Luogo - Religious building

Basilica di Santa Croce

Where Via Umberto I, Lecce

The Basilica of St. Croce together to the former Celestine convent is the highest manifestation of Baroque art. The facade is composed of six columns to smooth shafts that support the entablature and subdivide the property into five areas. The portal, built in 1606, has pairs of Corinthian columns and exhibits signs of Philip III of Spain, Mary of Enghien and Gualtieri VI of Brienne. On the side of the doors are exposed crests of Puglia and the Congregation of the Celestine.
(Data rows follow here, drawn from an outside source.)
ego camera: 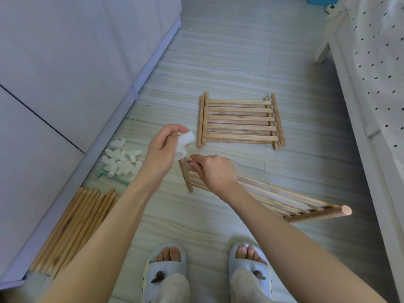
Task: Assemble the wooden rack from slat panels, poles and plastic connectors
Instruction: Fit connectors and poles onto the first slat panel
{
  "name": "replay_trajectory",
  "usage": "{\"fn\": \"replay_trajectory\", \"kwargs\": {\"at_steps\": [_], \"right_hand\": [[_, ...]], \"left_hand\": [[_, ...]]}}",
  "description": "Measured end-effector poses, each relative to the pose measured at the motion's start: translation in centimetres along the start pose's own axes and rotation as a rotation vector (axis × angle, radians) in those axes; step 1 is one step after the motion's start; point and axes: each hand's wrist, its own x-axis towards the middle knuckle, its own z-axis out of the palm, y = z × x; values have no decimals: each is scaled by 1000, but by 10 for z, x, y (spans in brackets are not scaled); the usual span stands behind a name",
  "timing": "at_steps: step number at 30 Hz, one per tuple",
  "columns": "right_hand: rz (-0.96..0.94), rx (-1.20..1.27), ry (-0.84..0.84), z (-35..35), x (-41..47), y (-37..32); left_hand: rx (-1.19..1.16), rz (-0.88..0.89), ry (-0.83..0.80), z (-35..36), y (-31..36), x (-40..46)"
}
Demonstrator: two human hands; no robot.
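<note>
White plastic connector (pixel 183 143): the left hand (pixel 162 153) is pinching it between thumb and fingers, 1 open socket pointing down at the rail end just below it.
Held slat panel (pixel 271 194): the right hand (pixel 213 171) is gripping its near-left corner, fingers curled round the top slats, tilting it up off the floor (pixel 218 62).
Rail under the connector (pixel 185 176): it is standing nearly upright, its top end sitting directly under the socket; whether it has entered yet is too close to tell.
Key relation: socket and rail are lining up along 1 near-vertical axis, so the coming push looks to be straight down, with the left hand doing the pressing and the right hand bracing.
Far rail (pixel 321 213): its round end is pointing right, still bare of any fitting.
Stacked slat panels (pixel 240 121): they are lying flat on the floor ahead, well apart from both hands.
Spare connectors (pixel 121 160): they are lying in a heap to the left, nearer the left hand.
Poles (pixel 76 226): they are lying bundled along the cabinet base at lower left.
Progress: early, by my judgement.
</note>
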Motion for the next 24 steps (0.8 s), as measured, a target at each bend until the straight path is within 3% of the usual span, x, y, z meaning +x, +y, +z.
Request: {"fn": "replay_trajectory", "kwargs": {"at_steps": [6,24], "right_hand": [[-3,-3,-3,-1,0,0],[-3,-59,-19,3,3,2]], "left_hand": [[141,93,-148,-9,2,4],[135,-10,-128,-1,-11,5]]}}
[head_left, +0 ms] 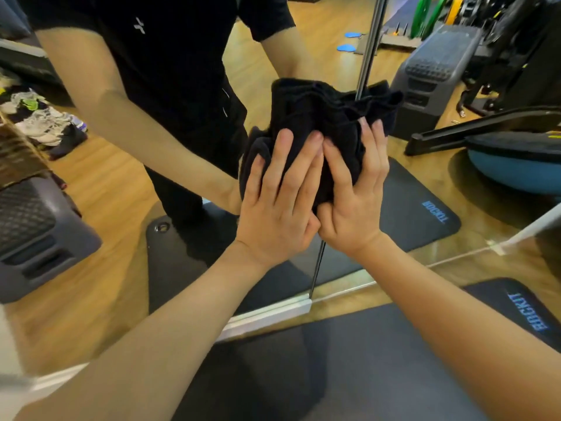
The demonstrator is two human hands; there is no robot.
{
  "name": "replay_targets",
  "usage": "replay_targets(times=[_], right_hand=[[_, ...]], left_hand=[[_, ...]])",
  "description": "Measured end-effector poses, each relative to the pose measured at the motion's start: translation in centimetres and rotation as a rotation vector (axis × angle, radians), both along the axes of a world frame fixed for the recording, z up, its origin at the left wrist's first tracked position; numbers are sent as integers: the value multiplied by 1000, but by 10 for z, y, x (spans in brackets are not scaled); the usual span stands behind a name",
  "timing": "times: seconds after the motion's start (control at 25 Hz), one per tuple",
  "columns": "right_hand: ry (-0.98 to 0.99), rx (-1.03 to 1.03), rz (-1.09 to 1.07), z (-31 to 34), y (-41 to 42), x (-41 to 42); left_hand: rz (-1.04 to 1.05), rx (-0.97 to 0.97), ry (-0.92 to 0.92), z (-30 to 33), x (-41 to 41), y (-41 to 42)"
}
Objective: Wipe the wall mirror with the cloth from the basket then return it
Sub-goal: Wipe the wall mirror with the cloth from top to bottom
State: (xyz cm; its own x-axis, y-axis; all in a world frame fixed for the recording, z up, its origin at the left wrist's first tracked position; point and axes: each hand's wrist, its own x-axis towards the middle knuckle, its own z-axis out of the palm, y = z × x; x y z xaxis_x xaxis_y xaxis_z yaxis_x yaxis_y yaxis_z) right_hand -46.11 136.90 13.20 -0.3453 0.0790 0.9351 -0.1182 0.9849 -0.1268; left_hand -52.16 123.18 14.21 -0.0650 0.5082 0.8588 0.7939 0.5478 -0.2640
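1. Both hands are at the center of the frame, side by side, and press a cloth (321, 117) against the wall mirror (115, 208).
2. The left hand (279, 202) lies flat on the cloth with straight fingers, holding nothing.
3. The right hand (355, 192) also lies on the cloth; its fingers are mostly straight, but its thumb goes under a fold, so it possibly pinches the cloth a little.
4. The cloth is black, soft and thick like a towel. It is crumpled into many folds and stands out above the fingertips, toward the upper center of the frame.
5. The mirror fills the upper part of the frame, and its lower edge has a pale frame strip (273, 314) at the lower center.
6. A dark floor mat (349, 360) with blue letters lies at the bottom of the frame, below the mirror.
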Motion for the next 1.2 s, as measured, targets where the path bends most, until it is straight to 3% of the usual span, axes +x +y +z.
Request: replay_targets(times=[0.24,0.44,1.2], right_hand=[[56,-43,-73,-39,-19,-10],[88,-77,-149,-39,-64,-23],[84,-17,-91,-47,-398,-149]], left_hand=[[36,27,123,-43,-6,-8],[-10,102,91,-42,-10,-36],[194,12,-3,-38,-120,-388]])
The entablature is surmounted by a succession of telamons depicting grotesque or fantastic animals and floats that support the balustrade, adorned with putti thirteen embraced the symbols of temporal power (the crown) and spiritual (tiara).The second order of the facade is dominated from the large central rose-inspired Romanesque. Profiled by laurel leaves and berries has three orders in low relief. The rose is well illustrated by two Corinthian columns, which separate the central area from the side where the niches with statues of St. Benedict and Pope Celestine V looking at the rose window, to his left (exactly at nine o'clock), we note the self-portrait of Antonio Zimbalo. At the extremes, to close the profile of the second order, stand two large statues of women, symbolizing the Faith and Fortitude. The tympanum, with the triumph of the cross in the center, closes above the facade. According to Maurizio Calvesi and Mario Manieri Elia the complex decorative program of the facade should be connected to a celebration of the victory in the Battle of Lepanto (1571) in which the Western powers had prevailed on the Ottoman Empire, with major commercial benefits for the Terra d 'Otranto. The telamons clothes Turks would allude to the prisoners captured by the Venetian fleet during the battle: the division of the spoils captured from the enemy during the battle of Lepanto took place in fact in Terra d'Otranto, near the shrine of St. Mary of Leuca. The animals depicted under the balustrade could instead allude to the Christian powers allies: the dragon was the emblem of Buoncompagni, the family to which he belonged Pope Gregory XIII, the griffin symbolize Genoa, the Hercules Grand Duke of Tuscany, etc. The interior has a Latin cross, was originally divided into five naves, two of which were later absorbed in the side chapels added in the eighteenth century.